Profile 1: Light and Fruity
Objective: Enhance the bright, fruity notes characteristic of Ethiopian beans.
- Batch Size: 500g
- Roasting Type: Light Roast
Steps:
- Preheat the Aillio Bullet V2 to 400°F (204°C).
- Start the roast and charge the beans at 400°F.
- 15 seconds in: Lower the temperature to 390°F (199°C) and start a slow ramp.
- 3 minutes in: Increase the temperature to 410°F (210°C) to maintain momentum.
- 5 minutes in: Dropping the temperature to 400°F (204°C) to allow for a slight slowdown.

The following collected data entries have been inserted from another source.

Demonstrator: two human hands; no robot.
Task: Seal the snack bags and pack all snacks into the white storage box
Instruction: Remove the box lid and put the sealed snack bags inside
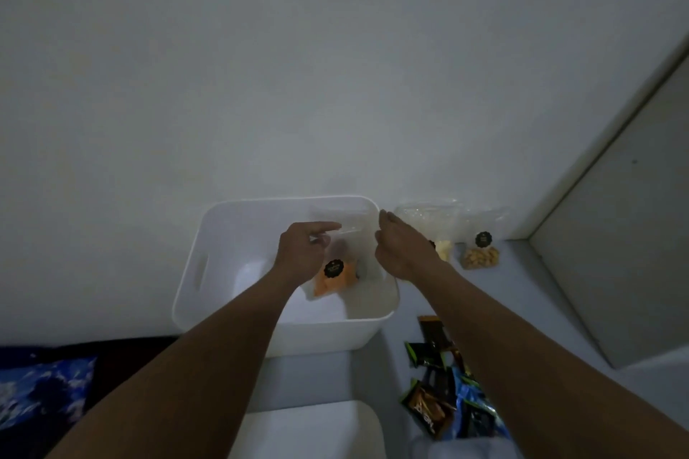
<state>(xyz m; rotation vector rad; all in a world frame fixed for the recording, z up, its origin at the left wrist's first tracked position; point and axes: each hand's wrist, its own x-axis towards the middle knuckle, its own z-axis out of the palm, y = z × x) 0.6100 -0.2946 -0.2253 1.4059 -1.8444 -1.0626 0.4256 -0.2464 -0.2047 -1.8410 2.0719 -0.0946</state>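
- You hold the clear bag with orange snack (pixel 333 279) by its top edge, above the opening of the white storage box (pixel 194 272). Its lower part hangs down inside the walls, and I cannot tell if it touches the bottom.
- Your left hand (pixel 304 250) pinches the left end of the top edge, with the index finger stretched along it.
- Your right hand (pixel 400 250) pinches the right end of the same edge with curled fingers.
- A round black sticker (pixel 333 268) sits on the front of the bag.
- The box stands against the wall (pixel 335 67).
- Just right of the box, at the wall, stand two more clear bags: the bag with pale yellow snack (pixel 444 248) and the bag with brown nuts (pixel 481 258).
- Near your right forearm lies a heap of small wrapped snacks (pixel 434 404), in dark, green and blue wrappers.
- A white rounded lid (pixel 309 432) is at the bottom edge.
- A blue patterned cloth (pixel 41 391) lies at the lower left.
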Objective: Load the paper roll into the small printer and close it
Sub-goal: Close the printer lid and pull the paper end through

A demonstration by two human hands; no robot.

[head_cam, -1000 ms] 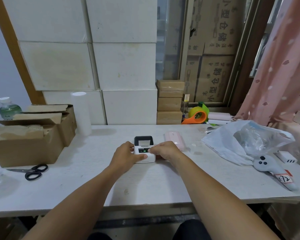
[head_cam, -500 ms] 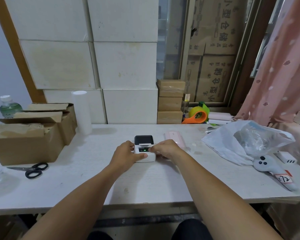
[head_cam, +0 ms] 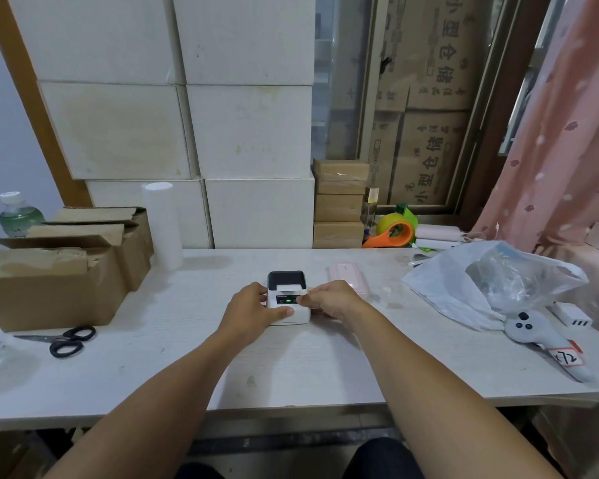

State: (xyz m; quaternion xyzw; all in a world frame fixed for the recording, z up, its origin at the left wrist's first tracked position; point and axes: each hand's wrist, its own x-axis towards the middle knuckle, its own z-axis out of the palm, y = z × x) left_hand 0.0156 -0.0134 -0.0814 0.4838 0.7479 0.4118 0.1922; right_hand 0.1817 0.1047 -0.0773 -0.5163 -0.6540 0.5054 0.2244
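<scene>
A small white printer (head_cam: pixel 288 303) with a dark lid stands in the middle of the white table (head_cam: pixel 291 368). Its lid is down and a short strip of white paper (head_cam: pixel 287 288) sticks out of the slot. A green light glows on its front panel. My left hand (head_cam: pixel 251 307) grips the printer's left side, thumb across its front. My right hand (head_cam: pixel 331 299) holds the right side, with a fingertip on the panel beside the light. The roll itself is hidden inside.
A pink device (head_cam: pixel 346 276) lies just right of the printer. Black scissors (head_cam: pixel 64 340) and open cardboard boxes (head_cam: pixel 56 267) are at the left. A plastic bag (head_cam: pixel 491 278), a grey controller (head_cam: pixel 547 340) and a tape dispenser (head_cam: pixel 395 229) are at the right.
Both hands have stayed on the printer. The view has tilted slightly, and the paper strip at the slot looks much the same.
</scene>
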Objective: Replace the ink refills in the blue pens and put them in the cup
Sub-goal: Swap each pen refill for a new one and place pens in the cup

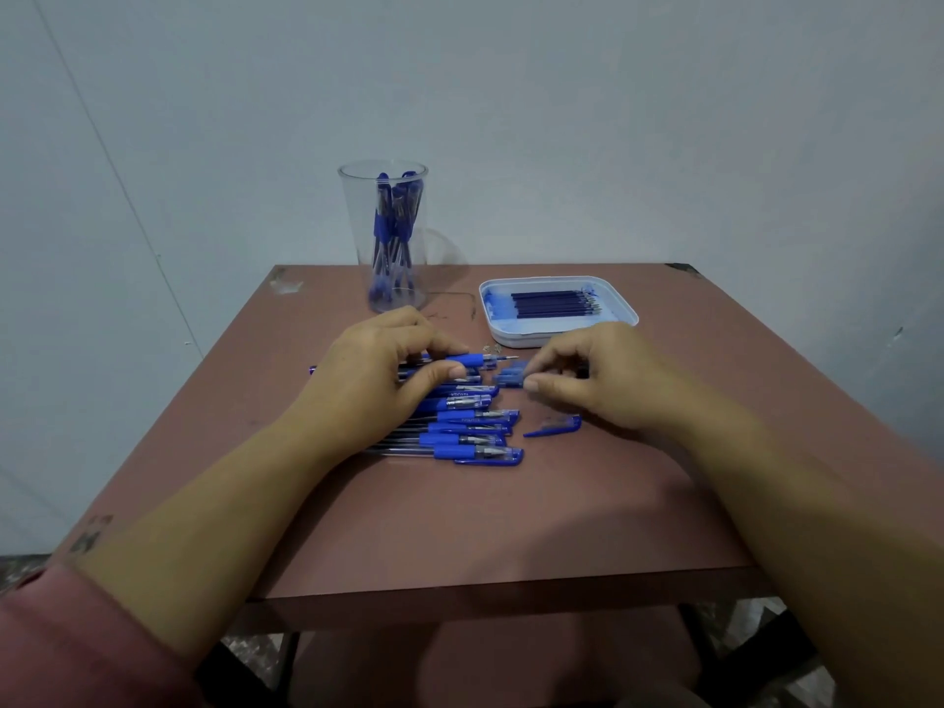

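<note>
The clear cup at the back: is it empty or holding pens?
Partly full: the upright cup holds several blue pens, leaning toward its right side.

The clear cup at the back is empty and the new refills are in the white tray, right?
Not quite. The head view shows the clear cup already holds several blue pens. The refills are in the white tray, as you said.
</note>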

- First Crack: Should occur around 9-10 minutes into the roast. Increase heat gently to 420°F (216°C).
- Finish the roast right after the first crack at around 10-11 minutes.
- Cool down: Stop the roast immediately and cool the beans.
Profile 2: Balanced Medium Roast
Objective: Create a balanced profile that brings out sweetness and complexity.
- Batch Size: 500g
- Roasting Type: Medium Roast
Steps:
- Preheat the Aillio Bullet V2 to 410°F (210°C).
- Start the roast and charge the beans at 410°F.
- 1 minute in: Increase temperature to 420°F (216°C).
- 3 minutes in: Bring the temperature to 440°F (226°C) and maintain a steady climb.
- 5-6 minutes in: Check for the first crack and maintain a steady temperature at 450°F (232°C).
- First Crack: Occurs around 7-8 minutes; allow it to develop slightly further.
- Post-Crack: After the first crack, monitor closely, adjusting heat until 11-12 minutes into the roast.
- Finish the roast at around 12 minutes with a cool-down phase.
Profile 3: Darker Roast with Chocolate Notes
Objective: Highlight the darker chocolate and earthy notes of Ethiopian coffee.
- Batch Size: 500g
- Roasting Type: Dark Roast
Steps:
- Preheat the Aillio Bullet V2 to 440°F (227°C).
- Start the roast and charge at 440°F.
- 1 minute in: Increase the temperature to 460°F (238°C).
- 3 minutes in: Steady at 470°F (243°C) to build intensity.
- 5 minutes in: Bring it up to 480°F (249°C) for a richer profile.
- First Crack: Should happen around 8-9 minutes; allow this to develop fully, continuing heat to 500°F (260°C).
- Post-Crack: Briefly let the roast develop through the first crack and enter the second crack, monitoring closely.
- Finish the roast at around 11-12 minutes, with cooling to stop further development.
Additional Tips:
- Tweak Variables: Feel free to adjust temperatures and times based on your roast profiles or specific Ethiopian bean characteristics.
- Monitor Your Roasts: Use the Aillio’s built-in software to visualize your roast profile and make real-time adjustments.
- Taste Testing: After each roast, allow the coffee to rest for at least 24 hours before tasting; this is essential for understanding flavor development.
Experiment with these profiles and adjust based on your preferences and the specific Ethiopian beans you’re using to achieve the best results!